Stored records:
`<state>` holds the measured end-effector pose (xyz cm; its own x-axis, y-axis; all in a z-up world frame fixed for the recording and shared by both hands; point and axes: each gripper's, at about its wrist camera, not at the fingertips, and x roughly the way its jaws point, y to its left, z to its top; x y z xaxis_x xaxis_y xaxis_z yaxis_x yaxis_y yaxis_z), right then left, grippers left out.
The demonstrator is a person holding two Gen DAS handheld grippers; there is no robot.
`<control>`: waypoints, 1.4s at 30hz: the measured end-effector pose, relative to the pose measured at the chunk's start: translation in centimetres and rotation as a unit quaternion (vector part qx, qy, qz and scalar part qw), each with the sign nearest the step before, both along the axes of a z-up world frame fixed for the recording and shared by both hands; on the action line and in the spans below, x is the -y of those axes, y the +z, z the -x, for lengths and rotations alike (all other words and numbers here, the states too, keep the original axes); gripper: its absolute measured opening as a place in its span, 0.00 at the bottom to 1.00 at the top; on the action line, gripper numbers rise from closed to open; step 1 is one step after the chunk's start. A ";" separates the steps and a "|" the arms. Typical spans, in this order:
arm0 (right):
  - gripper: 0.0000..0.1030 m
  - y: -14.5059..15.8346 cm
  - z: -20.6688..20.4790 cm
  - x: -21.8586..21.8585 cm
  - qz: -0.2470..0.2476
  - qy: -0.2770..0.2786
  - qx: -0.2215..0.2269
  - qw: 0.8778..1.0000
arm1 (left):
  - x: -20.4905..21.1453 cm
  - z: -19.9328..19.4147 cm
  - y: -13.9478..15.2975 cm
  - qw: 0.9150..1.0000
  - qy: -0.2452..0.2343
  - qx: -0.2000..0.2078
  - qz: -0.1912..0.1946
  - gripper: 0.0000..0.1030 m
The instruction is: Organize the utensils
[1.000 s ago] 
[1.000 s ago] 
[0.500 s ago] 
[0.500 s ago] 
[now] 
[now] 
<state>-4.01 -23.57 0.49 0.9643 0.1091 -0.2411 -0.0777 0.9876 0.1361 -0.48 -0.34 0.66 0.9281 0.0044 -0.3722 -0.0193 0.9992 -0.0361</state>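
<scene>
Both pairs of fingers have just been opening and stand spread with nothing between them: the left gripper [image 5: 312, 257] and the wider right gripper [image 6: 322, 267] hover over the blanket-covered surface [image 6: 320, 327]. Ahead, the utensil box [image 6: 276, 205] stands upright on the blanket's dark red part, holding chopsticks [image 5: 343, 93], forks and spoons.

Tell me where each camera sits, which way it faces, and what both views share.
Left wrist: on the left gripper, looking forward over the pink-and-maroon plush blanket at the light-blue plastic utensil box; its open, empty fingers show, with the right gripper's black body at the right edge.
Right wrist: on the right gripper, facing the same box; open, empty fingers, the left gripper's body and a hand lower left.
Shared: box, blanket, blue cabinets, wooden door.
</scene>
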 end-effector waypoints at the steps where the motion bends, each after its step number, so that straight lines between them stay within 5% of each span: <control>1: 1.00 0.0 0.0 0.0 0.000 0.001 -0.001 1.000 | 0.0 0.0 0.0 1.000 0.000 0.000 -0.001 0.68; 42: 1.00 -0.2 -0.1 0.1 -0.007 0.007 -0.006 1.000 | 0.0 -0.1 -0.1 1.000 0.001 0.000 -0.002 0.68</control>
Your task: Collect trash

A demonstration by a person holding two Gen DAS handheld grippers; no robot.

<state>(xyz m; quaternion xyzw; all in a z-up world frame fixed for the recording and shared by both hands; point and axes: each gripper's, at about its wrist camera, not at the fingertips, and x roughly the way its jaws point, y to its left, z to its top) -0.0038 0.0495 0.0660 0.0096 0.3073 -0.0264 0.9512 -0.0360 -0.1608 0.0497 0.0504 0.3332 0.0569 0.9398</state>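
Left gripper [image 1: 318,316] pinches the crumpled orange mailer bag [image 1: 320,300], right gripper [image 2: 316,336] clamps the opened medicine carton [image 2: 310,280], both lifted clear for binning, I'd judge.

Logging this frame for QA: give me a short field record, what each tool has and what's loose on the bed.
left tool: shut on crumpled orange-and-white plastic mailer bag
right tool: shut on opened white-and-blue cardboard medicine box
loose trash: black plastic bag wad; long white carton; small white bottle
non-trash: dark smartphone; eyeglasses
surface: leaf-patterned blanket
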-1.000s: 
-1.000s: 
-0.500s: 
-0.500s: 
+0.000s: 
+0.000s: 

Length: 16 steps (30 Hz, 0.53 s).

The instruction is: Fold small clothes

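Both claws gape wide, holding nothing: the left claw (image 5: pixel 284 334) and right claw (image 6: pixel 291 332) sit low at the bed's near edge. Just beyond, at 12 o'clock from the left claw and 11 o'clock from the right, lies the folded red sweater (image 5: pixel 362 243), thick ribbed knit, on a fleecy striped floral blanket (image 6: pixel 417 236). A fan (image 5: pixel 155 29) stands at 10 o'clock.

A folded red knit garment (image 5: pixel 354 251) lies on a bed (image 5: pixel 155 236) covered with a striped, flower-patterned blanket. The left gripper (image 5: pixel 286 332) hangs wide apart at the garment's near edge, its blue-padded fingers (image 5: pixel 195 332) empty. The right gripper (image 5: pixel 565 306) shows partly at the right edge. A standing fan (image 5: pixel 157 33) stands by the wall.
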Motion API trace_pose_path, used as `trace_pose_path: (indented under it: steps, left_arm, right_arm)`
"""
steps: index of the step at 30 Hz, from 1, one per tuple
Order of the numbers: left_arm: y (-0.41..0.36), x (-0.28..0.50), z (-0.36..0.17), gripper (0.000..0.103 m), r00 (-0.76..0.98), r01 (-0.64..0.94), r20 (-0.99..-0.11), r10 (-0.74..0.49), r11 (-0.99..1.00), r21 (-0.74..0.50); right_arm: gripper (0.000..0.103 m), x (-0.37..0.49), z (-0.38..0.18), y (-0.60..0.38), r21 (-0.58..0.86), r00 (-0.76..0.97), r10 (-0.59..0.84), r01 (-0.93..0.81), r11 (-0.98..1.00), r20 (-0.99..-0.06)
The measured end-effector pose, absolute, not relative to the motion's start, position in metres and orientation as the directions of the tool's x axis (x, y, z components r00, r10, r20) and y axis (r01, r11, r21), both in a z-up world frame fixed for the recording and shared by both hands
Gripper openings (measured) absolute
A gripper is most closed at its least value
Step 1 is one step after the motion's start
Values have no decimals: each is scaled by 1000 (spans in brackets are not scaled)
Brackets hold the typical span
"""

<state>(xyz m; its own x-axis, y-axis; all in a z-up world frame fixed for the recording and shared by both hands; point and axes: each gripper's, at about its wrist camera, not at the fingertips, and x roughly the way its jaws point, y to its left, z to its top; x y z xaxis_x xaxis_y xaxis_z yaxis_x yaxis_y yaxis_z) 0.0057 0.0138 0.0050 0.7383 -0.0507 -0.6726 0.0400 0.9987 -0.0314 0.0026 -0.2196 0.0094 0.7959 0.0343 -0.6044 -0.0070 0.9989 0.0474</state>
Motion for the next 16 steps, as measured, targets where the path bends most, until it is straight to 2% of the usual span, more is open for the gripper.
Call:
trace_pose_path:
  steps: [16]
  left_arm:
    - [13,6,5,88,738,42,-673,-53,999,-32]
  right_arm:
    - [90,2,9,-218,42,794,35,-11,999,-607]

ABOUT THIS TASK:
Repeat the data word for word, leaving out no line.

THE ANSWER:
`<state>` holds the measured end-effector pose (xyz cm; its own x-axis, y-axis; all in a z-up world frame fixed for the recording and shared by both hands; point and axes: each gripper's, at about its wrist camera, not at the fingertips, and x roughly the way its jaws point, y to its left, z to its top; x y z xaxis_x xaxis_y xaxis_z yaxis_x yaxis_y yaxis_z), right then left, grippers left out.
The demonstrator is a person holding two Gen DAS handheld grippers; there is no robot.
`<control>`: waypoints, 1.4s at 30hz: the measured end-effector pose, relative to the pose measured at the chunk's start: translation in centimetres and rotation as a unit quaternion (vector part qx, qy, qz and scalar part qw), each with the sign nearest the step before, both along the axes of a z-up world frame fixed for the recording and shared by both hands; on the action line and in the spans below, x is the -y of those axes, y the +z, z the -x, for lengths and rotations alike (all other words and numbers here, the states too, keep the original axes); gripper: its absolute measured opening as a place in its span, 0.00 at the bottom to 1.00 at the top; on the action line, gripper numbers rise from closed to open; step 1 is one step after the chunk's start. A ";" separates the steps and a "|" the arms. Typical spans, in this order:
arm0 (right):
  - gripper: 0.0000..0.1030 m
  - y: -14.5059..15.8346 cm
  - z: -20.6688..20.4790 cm
  - x: -21.8586..21.8585 cm
  - qz: -0.2470..0.2476
  - qy: -0.2770..0.2786
  - qx: -0.2215..0.2269
  - qw: 0.8778..1.0000
arm1 (left):
  - x: -20.4905..21.1453 cm
  - z: -19.9328..19.4147 cm
  - y: -13.9478..15.2975 cm
  - qw: 0.9150..1.0000
  - qy: -0.2452..0.2343
  - qx: -0.2000..0.2078
  - qz: -0.1912..0.1946
  - gripper: 0.0000..0.1030 m
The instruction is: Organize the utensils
[1.000 s ago] 
[1.000 s ago] 
[0.500 s ago] 
[0.500 s ago] 
[now] 
[now] 
<state>-4.01 -23.57 0.49 0.9643 0.1091 -0.2411 -0.0777 0.9876 0.1361 -0.48 -0.34 0.66 0.9281 0.0044 -0.3722 -0.0193 0.9992 -0.0361</state>
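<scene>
Both pairs of fingers have just been opening and stand spread with nothing between them: the left gripper [image 5: 312, 257] and the wider right gripper [image 6: 322, 267] hover over the blanket-covered surface [image 6: 320, 327]. Ahead, the utensil box [image 6: 276, 205] stands upright on the blanket's dark red part, holding chopsticks [image 5: 343, 93], forks and spoons.

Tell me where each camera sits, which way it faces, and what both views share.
Left wrist: on the left gripper, looking forward over the pink-and-maroon plush blanket at the light-blue plastic utensil box; its open, empty fingers show, with the right gripper's black body at the right edge.
Right wrist: on the right gripper, facing the same box; open, empty fingers, the left gripper's body and a hand lower left.
Shared: box, blanket, blue cabinets, wooden door.
</scene>
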 end-effector waypoints at the steps where the motion bends, each after its step number, so that straight lines between them stay within 5% of each span: <control>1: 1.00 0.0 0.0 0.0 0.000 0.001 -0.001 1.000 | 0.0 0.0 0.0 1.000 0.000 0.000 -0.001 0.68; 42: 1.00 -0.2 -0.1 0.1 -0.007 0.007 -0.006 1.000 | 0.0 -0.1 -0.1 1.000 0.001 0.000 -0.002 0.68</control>
Your task: Collect trash

A demonstration by a person holding two Gen DAS handheld grippers; no robot.

<state>(xyz m; quaternion xyzw; all in a z-up world frame fixed for the recording and shared by both hands; point and axes: each gripper's, at about its wrist camera, not at the fingertips, and x roughly the way its jaws point, y to its left, z to its top) -0.0038 0.0495 0.0660 0.0096 0.3073 -0.0264 0.9512 -0.0360 -0.1608 0.0497 0.0504 0.3332 0.0569 0.9398</state>
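Left gripper [image 1: 318,316] pinches the crumpled orange mailer bag [image 1: 320,300], right gripper [image 2: 316,336] clamps the opened medicine carton [image 2: 310,280], both lifted clear for binning, I'd judge.

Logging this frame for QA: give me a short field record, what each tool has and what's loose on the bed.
left tool: shut on crumpled orange-and-white plastic mailer bag
right tool: shut on opened white-and-blue cardboard medicine box
loose trash: black plastic bag wad; long white carton; small white bottle
non-trash: dark smartphone; eyeglasses
surface: leaf-patterned blanket
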-1.000s: 
-1.000s: 
-0.500s: 
-0.500s: 
+0.000s: 
+0.000s: 

Length: 16 steps (30 Hz, 0.53 s).

The instruction is: Fold small clothes

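Both claws gape wide, holding nothing: the left claw (image 5: pixel 284 334) and right claw (image 6: pixel 291 332) sit low at the bed's near edge. Just beyond, at 12 o'clock from the left claw and 11 o'clock from the right, lies the folded red sweater (image 5: pixel 362 243), thick ribbed knit, on a fleecy striped floral blanket (image 6: pixel 417 236). A fan (image 5: pixel 155 29) stands at 10 o'clock.

A folded red knit garment (image 5: pixel 354 251) lies on a bed (image 5: pixel 155 236) covered with a striped, flower-patterned blanket. The left gripper (image 5: pixel 286 332) hangs wide apart at the garment's near edge, its blue-padded fingers (image 5: pixel 195 332) empty. The right gripper (image 5: pixel 565 306) shows partly at the right edge. A standing fan (image 5: pixel 157 33) stands by the wall.
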Motion API trace_pose_path, used as `trace_pose_path: (indented under it: steps, left_arm, right_arm)`
"""
steps: index of the step at 30 Hz, from 1, one per tuple
Order of the numbers: left_arm: y (-0.41..0.36), x (-0.28..0.50), z (-0.36..0.17), gripper (0.000..0.103 m), r00 (-0.76..0.98), r01 (-0.64..0.94), r20 (-0.99..-0.11), r10 (-0.74..0.49), r11 (-0.99..1.00), r21 (-0.74..0.50); right_arm: gripper (0.000..0.103 m), x (-0.37..0.49), z (-0.38..0.18), y (-0.60..0.38), r21 (-0.58..0.86), r00 (-0.76..0.97), r10 (-0.59..0.84), r01 (-0.93..0.81), r11 (-0.98..1.00), r20 (-0.99..-0.06)
The measured end-effector pose, absolute, not relative to the motion's start, position in metres and orientation as the directions of the tool's x axis (x, y, z components r00, r10, r20) and y axis (r01, r11, r21), both in a z-up world frame fixed for the recording and shared by both hands
Gripper openings (measured) absolute
A gripper is most closed at its least value
Step 1 is one step after the motion's start
Values have no decimals: each is scaled by 1000 (spans in brackets are not scaled)
Brackets hold the typical span
"""

<state>(xyz m; its own x-axis, y-axis; all in a z-up world frame fixed for the recording and shared by both hands; point and axes: each gripper's, at about its wrist camera, not at the fingertips, and x roughly the way its jaws point, y to its left, z to its top; x y z xaxis_x xaxis_y xaxis_z yaxis_x yaxis_y yaxis_z) 0.0057 0.0138 0.0050 0.7383 -0.0507 -0.6726 0.0400 0.9987 -0.0314 0.0026 -0.2196 0.0094 0.7959 0.0343 -0.6044 -0.0070 0.9989 0.0474</state>
Motion for the next 16 steps, as measured, targets where the path bends most, until it is straight to 2% of the usual span, more is open for the gripper.
Call:
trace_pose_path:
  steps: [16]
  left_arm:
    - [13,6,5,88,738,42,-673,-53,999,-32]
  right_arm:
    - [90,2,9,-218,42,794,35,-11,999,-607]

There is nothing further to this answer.